The child’s eyes brightened.
“Have you got plenty of money, papa?” she said quickly.
“Well, I don’t know about plenty,” he said with a curious laugh, as he glanced round the handsomely-furnished room, “but enough for that.”
“Will you give me some?”
“Money is not good for little girls,” said Hallam, smiling.
“But I’m not little now,” said the child quietly. “Mamma says I’m quite a companion to her, and she doesn’t know what she would do without me.”
“Indeed!” said Hallam sarcastically. “Well, suppose I give you some money, what shall you buy – a doll?”
She shook her head. “I’ve got five dolls now,” she said, counting on her little pink fingers, “mamma, papa, Thisbe, and me, and Mr Bayle.”
Hallam ground out an ejaculation, making the child start from him in alarm.
“Sit still, little one,” he said hastily. “Why, what’s the matter? Here, what would you do with the money?”
“Give it to mamma to pay Thisbe. Mamma was crying about wanting some money yesterday for grand-mamma.”
“Did your grandmother come and ask mamma for money yesterday?”
“Yes; she said grandpapa was so ill and worried that she did not know what to do.”
Hallam rose from his seat, setting down the child, and began walking quickly about the room, while the girl, after watching him for a few moments in silence, began to edge her way slowly towards the door, as if to escape.
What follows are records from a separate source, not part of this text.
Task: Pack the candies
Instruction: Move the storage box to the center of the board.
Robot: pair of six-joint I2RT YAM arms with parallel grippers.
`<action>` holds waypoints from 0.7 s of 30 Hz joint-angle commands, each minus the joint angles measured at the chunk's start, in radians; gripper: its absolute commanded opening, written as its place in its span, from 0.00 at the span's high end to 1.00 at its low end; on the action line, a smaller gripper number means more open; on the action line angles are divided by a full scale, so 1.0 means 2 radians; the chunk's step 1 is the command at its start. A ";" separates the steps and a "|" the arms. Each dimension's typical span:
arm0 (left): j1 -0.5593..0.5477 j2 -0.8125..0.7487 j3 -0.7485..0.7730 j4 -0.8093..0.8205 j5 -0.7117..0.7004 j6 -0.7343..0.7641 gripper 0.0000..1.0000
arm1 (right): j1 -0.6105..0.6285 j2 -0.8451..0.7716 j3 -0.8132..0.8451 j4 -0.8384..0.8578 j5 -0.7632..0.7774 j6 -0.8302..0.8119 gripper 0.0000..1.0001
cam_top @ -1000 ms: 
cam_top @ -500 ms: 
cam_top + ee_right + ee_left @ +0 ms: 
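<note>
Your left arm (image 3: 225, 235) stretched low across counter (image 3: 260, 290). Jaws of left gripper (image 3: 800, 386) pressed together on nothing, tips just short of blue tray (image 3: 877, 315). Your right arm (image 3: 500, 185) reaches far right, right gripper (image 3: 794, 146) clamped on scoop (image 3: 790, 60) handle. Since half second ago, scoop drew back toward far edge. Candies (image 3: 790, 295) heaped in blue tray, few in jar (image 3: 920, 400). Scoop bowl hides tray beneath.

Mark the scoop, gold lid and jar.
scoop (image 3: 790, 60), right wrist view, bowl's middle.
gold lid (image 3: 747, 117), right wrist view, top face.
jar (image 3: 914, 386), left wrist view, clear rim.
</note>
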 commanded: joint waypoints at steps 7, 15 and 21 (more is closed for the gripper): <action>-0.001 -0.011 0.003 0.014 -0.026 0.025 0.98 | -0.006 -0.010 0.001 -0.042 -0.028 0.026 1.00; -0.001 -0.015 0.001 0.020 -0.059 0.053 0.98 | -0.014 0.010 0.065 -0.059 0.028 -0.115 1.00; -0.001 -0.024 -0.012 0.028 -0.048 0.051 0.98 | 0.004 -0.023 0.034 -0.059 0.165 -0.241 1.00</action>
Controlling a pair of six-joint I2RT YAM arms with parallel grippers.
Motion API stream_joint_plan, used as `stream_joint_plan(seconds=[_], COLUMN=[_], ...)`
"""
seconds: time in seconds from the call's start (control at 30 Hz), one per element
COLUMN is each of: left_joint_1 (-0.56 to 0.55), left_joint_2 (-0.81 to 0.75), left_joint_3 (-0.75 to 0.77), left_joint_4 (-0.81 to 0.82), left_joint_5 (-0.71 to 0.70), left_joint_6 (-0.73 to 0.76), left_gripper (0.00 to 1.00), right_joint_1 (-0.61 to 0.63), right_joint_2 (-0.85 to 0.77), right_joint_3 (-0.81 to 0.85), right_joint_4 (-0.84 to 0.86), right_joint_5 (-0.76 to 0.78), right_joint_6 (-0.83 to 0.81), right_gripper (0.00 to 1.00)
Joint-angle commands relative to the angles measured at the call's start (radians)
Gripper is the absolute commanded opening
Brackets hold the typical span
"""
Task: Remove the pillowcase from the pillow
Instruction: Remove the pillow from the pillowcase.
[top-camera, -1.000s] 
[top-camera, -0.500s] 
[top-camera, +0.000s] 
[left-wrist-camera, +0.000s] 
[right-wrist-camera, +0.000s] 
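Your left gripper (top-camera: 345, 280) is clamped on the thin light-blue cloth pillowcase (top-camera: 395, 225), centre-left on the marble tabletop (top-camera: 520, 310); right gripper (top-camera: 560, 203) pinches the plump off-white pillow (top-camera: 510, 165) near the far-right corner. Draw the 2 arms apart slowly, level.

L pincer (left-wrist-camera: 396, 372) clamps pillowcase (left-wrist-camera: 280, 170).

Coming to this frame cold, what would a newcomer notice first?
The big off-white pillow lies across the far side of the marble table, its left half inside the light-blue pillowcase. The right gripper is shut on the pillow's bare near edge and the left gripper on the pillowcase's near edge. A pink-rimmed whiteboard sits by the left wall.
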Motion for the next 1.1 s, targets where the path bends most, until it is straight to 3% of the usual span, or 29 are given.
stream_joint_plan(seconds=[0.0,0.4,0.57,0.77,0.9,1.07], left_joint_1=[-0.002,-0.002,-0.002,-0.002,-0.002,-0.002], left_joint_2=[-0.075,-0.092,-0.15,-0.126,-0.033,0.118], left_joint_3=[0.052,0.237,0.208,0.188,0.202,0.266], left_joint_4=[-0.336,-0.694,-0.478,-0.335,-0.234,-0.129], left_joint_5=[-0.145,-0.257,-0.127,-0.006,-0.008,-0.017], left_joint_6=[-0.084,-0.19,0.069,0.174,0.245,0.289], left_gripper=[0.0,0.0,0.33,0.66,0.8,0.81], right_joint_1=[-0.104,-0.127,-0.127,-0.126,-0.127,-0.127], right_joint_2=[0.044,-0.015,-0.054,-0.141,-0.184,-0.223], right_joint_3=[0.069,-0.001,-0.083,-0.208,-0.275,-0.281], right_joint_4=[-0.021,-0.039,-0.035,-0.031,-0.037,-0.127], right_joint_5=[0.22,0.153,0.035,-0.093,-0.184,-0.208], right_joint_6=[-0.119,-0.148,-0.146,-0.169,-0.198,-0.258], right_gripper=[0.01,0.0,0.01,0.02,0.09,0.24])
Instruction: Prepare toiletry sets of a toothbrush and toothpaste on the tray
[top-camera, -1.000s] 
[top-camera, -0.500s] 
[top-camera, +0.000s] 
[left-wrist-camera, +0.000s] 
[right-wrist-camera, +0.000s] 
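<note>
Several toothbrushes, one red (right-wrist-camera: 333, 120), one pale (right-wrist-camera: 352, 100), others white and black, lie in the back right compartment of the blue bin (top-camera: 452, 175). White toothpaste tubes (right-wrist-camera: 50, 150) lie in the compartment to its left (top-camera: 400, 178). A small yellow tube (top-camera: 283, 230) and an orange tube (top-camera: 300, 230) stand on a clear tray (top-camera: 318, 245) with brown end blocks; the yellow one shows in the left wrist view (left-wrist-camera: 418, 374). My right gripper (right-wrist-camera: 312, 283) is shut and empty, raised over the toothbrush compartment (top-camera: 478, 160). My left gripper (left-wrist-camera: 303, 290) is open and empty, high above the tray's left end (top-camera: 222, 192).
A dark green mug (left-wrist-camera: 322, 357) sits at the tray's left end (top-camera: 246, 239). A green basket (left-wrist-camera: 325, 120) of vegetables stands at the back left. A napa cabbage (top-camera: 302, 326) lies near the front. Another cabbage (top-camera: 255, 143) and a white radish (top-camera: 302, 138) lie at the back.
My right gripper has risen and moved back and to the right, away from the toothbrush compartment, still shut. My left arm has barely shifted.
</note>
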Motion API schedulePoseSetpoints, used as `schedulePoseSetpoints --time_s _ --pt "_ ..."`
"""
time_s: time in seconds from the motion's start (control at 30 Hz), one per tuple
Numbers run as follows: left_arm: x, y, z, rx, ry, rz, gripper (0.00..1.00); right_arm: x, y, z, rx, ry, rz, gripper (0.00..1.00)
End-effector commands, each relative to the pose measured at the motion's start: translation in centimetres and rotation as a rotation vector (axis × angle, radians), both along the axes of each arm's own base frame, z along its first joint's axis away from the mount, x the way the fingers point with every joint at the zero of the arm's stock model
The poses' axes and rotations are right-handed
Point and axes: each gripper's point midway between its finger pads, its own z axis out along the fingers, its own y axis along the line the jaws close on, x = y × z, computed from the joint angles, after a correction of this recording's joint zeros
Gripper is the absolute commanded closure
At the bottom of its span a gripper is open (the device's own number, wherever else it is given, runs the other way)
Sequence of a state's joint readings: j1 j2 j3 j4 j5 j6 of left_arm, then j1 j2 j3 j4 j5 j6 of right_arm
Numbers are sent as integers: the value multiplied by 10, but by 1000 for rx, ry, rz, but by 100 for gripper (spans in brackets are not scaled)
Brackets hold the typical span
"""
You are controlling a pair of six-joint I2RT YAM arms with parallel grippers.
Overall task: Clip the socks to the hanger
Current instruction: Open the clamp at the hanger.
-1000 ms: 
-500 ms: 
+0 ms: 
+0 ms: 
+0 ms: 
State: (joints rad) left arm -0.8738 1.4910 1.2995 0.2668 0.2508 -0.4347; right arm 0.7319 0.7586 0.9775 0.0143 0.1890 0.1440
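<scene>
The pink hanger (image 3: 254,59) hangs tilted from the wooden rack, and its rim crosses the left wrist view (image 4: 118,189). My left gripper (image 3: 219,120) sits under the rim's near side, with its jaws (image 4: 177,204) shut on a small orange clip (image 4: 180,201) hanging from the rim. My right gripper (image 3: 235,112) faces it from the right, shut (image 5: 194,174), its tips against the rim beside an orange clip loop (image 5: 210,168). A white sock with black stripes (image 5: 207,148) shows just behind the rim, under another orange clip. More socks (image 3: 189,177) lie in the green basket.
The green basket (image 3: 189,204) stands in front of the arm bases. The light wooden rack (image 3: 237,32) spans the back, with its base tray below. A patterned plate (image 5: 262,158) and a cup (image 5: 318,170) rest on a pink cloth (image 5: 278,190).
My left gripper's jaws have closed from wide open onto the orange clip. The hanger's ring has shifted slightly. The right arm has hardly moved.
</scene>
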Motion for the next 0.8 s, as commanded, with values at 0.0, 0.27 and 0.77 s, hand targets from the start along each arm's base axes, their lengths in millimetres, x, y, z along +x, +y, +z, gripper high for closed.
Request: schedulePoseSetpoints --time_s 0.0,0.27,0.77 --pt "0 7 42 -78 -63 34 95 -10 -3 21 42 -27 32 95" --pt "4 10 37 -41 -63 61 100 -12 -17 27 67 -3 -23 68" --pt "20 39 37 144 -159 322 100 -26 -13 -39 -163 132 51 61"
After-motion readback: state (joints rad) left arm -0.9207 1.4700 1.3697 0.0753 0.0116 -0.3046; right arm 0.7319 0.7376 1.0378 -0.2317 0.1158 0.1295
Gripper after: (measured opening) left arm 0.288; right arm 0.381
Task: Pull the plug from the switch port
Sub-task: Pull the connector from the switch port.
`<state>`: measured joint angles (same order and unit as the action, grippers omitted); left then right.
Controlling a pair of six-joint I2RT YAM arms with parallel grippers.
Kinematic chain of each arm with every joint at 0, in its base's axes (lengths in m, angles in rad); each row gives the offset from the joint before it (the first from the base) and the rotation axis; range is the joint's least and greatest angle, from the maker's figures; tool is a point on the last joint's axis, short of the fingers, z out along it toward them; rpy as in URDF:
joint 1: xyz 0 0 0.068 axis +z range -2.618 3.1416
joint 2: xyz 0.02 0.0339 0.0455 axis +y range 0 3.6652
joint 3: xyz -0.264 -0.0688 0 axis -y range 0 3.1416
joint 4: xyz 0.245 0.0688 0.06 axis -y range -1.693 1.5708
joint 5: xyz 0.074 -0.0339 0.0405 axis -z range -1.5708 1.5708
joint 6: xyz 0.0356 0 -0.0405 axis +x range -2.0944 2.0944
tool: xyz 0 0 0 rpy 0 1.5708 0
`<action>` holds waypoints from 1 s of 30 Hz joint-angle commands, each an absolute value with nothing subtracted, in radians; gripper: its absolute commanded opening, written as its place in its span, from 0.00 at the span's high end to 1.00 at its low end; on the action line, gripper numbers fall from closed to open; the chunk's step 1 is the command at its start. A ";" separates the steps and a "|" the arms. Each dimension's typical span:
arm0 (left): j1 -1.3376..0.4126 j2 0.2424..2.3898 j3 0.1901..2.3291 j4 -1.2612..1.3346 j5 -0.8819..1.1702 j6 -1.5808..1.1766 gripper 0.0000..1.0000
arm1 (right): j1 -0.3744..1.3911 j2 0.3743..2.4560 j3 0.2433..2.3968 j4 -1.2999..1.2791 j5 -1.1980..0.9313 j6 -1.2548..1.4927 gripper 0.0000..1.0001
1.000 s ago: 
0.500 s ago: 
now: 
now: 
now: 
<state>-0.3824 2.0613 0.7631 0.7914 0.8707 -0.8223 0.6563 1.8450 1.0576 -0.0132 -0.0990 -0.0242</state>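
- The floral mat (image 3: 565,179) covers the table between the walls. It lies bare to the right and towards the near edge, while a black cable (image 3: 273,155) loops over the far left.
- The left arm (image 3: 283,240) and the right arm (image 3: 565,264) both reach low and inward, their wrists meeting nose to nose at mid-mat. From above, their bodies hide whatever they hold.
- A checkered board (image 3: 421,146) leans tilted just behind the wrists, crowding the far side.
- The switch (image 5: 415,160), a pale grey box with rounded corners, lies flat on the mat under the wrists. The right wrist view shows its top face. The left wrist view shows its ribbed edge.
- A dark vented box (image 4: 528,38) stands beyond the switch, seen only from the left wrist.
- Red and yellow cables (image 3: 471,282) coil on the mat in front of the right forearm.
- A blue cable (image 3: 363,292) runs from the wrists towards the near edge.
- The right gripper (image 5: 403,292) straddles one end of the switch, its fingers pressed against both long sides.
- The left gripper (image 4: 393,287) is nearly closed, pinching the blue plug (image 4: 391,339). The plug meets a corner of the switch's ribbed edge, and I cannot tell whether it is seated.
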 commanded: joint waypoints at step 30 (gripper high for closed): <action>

She had nearly reached it when Hallam noticed her, and, catching her by the wrist, led her back to his chair, and reseated himself.
“Look here, Julia,” he said sharply, “I will not have you behave like this. Does your mother teach you to keep away from me because I seem so cross?” he added with a laugh that was not pleasant.
“No,” said the child, shaking her head; “she said I was to be very fond of you, because you were my dear papa.”
“Well, and are you?”
“Yes,” said the child, nodding, “I think so;” and she looked wistfully in his face.
“That’s right; and now be a good girl, and you shall have a pony to ride, and everything you like to ask for.”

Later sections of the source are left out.